As our fledgling heroine brushes her hair and smokes a cigarette topless in front of the bedroom mirror, traces of buried sadness, compulsive hostility and unbridled self-righteousness flash before our wearied gaze. Kim, it seems, doesn’t have much going for her and she knows it, but in her vast, irrational contempt and indignation lies the vigor and composure of a gal who simply doesn’t give a shit anymore. Whether at school or play, she’s hell-bent on sullying everything in her path with a foul disposition.
|Kim- "You got any stuff?" Tony- "Is Raquel Welch stacked?"|
Strutting through the school’s parking lot like an alley cat on the prowl, Kim catches Kevin’s attention, which in turn catches Annette’s… “Come on, Kevin, let’s go. Can’t you get your eyes off of that slut?!” “That’s right, Kevin, You’d better hurry up.

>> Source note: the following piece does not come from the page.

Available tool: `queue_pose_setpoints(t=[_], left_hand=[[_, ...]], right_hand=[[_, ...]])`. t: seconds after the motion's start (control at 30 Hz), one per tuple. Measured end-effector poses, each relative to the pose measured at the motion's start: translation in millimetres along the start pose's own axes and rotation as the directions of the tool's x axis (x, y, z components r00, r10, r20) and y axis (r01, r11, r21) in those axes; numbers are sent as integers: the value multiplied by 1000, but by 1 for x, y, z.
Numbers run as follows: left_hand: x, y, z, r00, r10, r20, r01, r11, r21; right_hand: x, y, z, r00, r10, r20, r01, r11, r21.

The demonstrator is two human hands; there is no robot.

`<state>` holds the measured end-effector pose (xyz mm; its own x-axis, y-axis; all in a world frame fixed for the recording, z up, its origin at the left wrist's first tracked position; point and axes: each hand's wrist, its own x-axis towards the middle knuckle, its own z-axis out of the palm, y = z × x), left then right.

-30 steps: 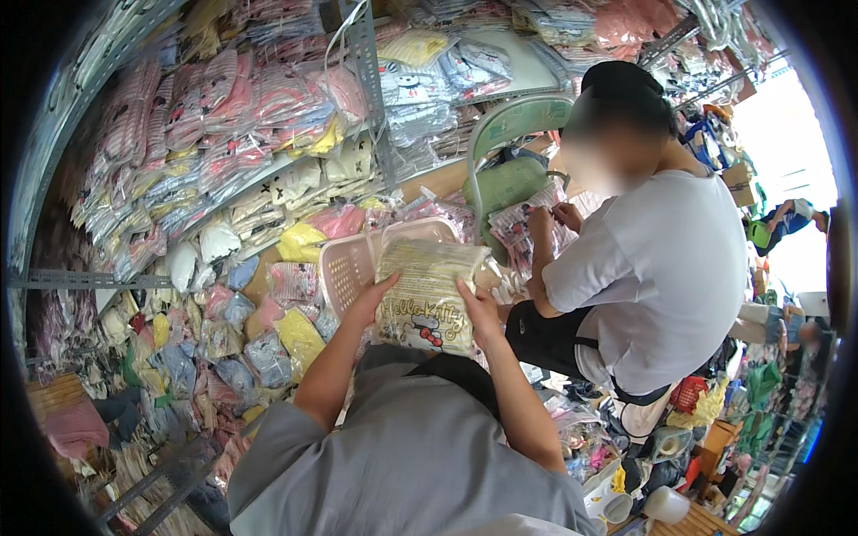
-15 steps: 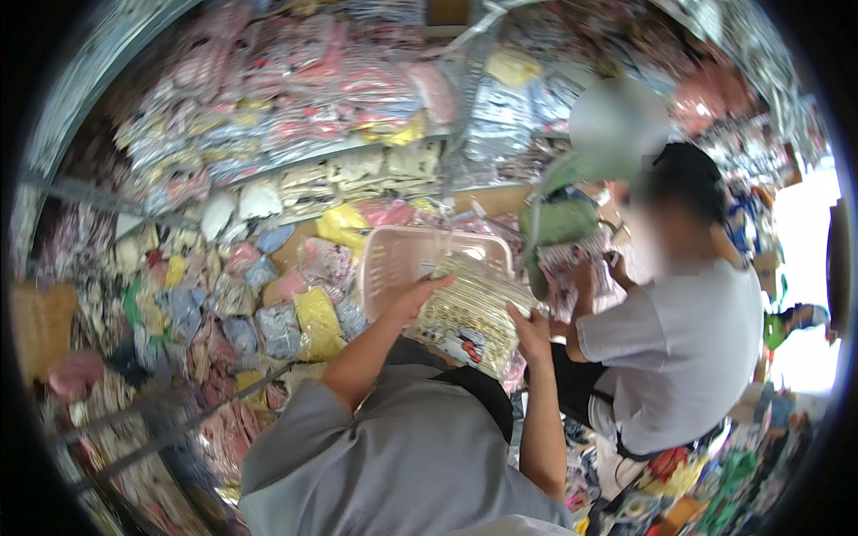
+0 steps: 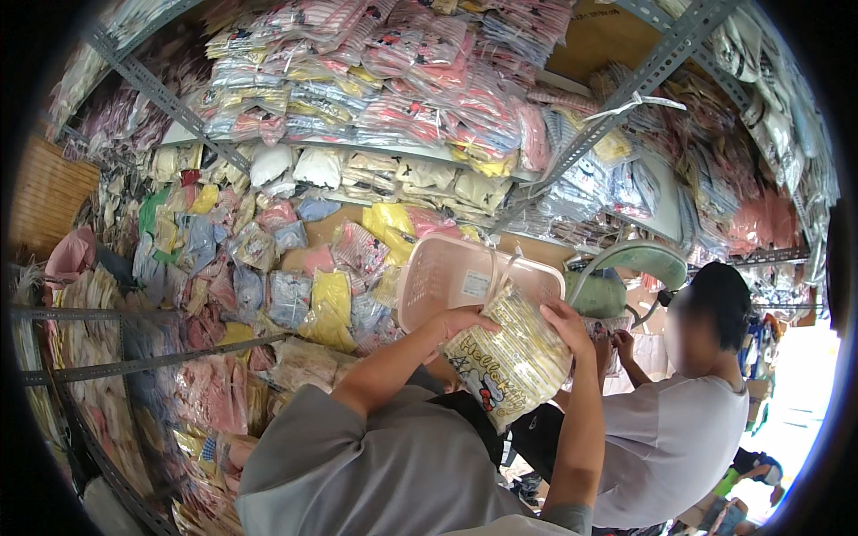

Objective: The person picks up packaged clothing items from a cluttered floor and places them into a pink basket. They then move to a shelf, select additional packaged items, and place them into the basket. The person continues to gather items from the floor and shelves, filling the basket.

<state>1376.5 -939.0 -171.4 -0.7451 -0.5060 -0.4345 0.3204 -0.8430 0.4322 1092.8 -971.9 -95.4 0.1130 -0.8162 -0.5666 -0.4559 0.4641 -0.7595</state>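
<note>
Between both hands I hold a yellow-and-white striped garment in a clear plastic bag (image 3: 511,362), with a cartoon print at its lower end. My left hand (image 3: 465,323) grips its upper left edge. At the upper right corner, my right hand (image 3: 565,327) is closed on the same bag. Just behind it stands a pale pink plastic basket (image 3: 440,277) with perforated sides and a white label. The bag covers part of the basket's right side.
Metal shelves carry stacks of bagged clothes (image 3: 411,116). Loose bagged garments (image 3: 290,299) lie in a heap left of the basket. A co-worker in a light shirt (image 3: 666,438) sits close on my right, beside a green chair (image 3: 626,272). Metal bars (image 3: 143,362) cross at left.
The garment bag has been turned, so its printed front now shows more fully. Both hands have stayed on it. The whole view has shifted, showing more of the upper shelves.
</note>
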Motion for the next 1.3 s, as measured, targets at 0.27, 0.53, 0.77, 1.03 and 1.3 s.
queue_pose_setpoints(t=[0.27,0.53,0.77,1.03,1.3], left_hand=[[-25,14,9,995,62,-80,-53,993,108],[-23,16,-33,970,174,-170,-216,935,-281],[-3,-15,-37,926,293,-240,-370,831,-416],[-35,6,-23,943,312,-114,-328,821,-468],[-48,19,-8,912,285,-296,-356,908,-221]], right_hand=[[-12,-45,-19,834,187,520,-244,969,43],[-62,-70,-44,969,-152,193,54,897,439],[-52,22,-5,997,-56,52,-4,642,767],[-56,85,29,994,-14,107,-73,636,768],[-62,85,13,994,-35,108,-60,651,757]])
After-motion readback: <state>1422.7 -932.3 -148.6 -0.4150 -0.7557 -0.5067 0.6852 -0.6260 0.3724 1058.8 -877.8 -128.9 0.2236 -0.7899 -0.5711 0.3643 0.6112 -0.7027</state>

Before she takes away your allowance.” The resulting brew-ha would forever go down as the “The Battle of the Blathering Bombshells”, ending abruptly with Kim dropping the much daintier Annette with a well deserved (if not exactly well placed) cheap-shot.
I mention “not exactly well placed” for good reason. The contentious nature of “the punch”--still a hot-button issue so many bad hair days later--would serve to echo and re-echo the infamous “phantom punch” Muhammad Ali used to fell former champion Sonny Liston in their much debated 1965 heavyweight title rematch. For the record (in my humble opinion, at least), Ali crisply landed that right. Kim, however, isn’t fooling anyone.
|Somewhere, a stunned Norman Mailer spits his scotch.|
Before they can seal the deal, though, he demands to sample the merchandise, setting up (for my money) the most engrossing 30 seconds that MALIBU HIGH has to offer. “Well look honey, I gotta know what yer action’s like--if it’s no good, I can’t sell a bad piece of ass.” Reluctantly, begrudgingly, she begins removing her clothing (as does he), taking a page from ma’s book and scowling all the while. For his part, Tony laps it up in style, meeting her scorn with all the quiet complacency of a well-seated card shark. What I guess I mean to say is this is as close to a Mexican standoff as I’ve ever witnessed preceding sex.